No. 20AP-411                                                                                4

       {¶ 12} While courts possess inherent authority to correct clerical errors in judgment
entries to ensure the record "speaks the truth," a court's use of nunc pro tunc entries is
limited to reflecting what the court actually decided, not what the court might have or
should have decided. State v. Kilgore, 10th Dist. No. 11AP-660, 2012-Ohio-1316, ¶ 9,
quoting Miller at ¶ 15, citing Cruzado at ¶ 19. See also Crim.R. 36 (stating "[c]lerical
mistakes in judgments, orders, or other parts of the record, and errors in the record arising
from oversight or omission, may be corrected by the court at any time"). "[D]etermining
whether a correction amounts to a clerical error, or something more, involves determining
whether the change 'entails a substantive legal decision or judgment and is not merely a
mechanical part of the judgment.' " Kilgore at ¶ 11, quoting Miller at ¶ 16.
       {¶ 13} Here, Elkins sought a nunc pro tunc entry that would reduce his overall
sentence from 31 years to 11 years. Though Elkins attempted to frame this reduction in
sentence as reflecting the "truth" of the record by relying on selected portions of the
transcript of the original sentencing hearing, a review of the record reveals what Elkins
really seeks is a substantive review of his sentence. (Mot. for Nunc Pro Tunc Jgmt. at 5.)
Such a substantive change is not merely clerical in nature and is not appropriate for
correction by nunc pro tunc entry.
       {¶ 14} Moreover, to the extent Elkins wished to challenge the duration of his
sentence or raise issues related to the merger of certain offenses, Elkins did not file an
appeal from his 2006 resentencing entry. None of Elkins' arguments allege or demonstrate
that his sentence was void, and, thus, res judicata operates to bar Elkins' arguments related
to his sentence at this time. State v. Jennings, 10th Dist. No. 18AP-139, 2020-Ohi0-5154,
¶ 7 (noting that, with the exception of collateral challenges to a void judgment, res judicata
operates to bar post-conviction motions alleging errors in the imposition of a sentence),
quoting State v. Saxon, 109 Ohio St.3d 176, 2006-Ohio-1245, ¶ 16 (" '[A]ny issue that could
have been raised on direct appeal and was not is res judicata and not subject to review in
subsequent proceedings' "); see also State v. Harper, 160 Ohio St.3d 480, 2020-Ohio-2913,
¶ 42 (when the sentencing court has jurisdiction to act, sentencing errors "render the
sentence voidable, not void, and the sentence may be set aside if successfully challenged on
direct appeal"). Accordingly, the trial court did not err in denying Elkins' motion for nunc
pro tunc judgment.

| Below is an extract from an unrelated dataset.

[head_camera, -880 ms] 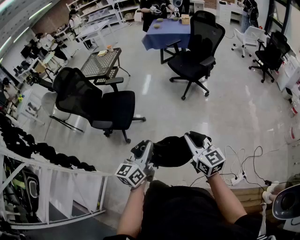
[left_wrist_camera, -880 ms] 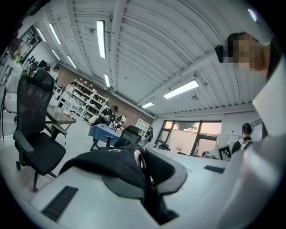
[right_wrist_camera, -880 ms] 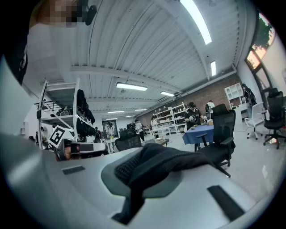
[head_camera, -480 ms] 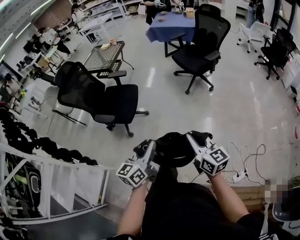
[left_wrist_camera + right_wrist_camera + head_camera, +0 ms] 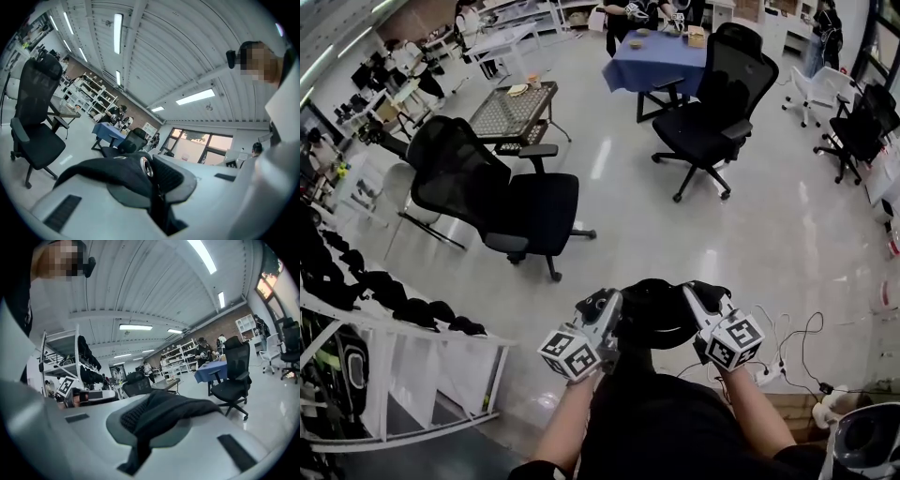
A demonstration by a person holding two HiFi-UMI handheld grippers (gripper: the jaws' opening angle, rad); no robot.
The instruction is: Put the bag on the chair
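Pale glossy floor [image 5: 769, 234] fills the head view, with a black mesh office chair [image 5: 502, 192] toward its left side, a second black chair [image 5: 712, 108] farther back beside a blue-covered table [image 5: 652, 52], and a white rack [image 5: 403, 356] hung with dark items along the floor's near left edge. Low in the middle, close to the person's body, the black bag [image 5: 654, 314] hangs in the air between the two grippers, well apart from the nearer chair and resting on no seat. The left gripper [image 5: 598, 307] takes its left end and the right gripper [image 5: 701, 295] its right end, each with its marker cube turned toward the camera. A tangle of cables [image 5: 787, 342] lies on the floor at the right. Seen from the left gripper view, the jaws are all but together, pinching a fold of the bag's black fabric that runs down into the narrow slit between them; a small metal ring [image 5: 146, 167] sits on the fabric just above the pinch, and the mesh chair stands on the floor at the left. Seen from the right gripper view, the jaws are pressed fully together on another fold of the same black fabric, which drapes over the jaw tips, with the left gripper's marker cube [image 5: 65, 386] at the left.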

We overrule Elkins' four assignments of error.
No. 20AP-411                                                                                5

IV. Disposition
         {¶ 15} Based on the foregoing reasons, the trial court did not err in denying Elkins'
motion for nunc pro tunc judgment as the changes Elkins' sought were substantive legal
changes not appropriate for correction by nunc pro tunc entry. Having overruled Elkins'
four assignments of error, we affirm the judgment of the Franklin County Court of Common
Pleas.
                                                                         Judgment affirmed.

                         SADLER and BEATTY BLUNT, JJ., concur.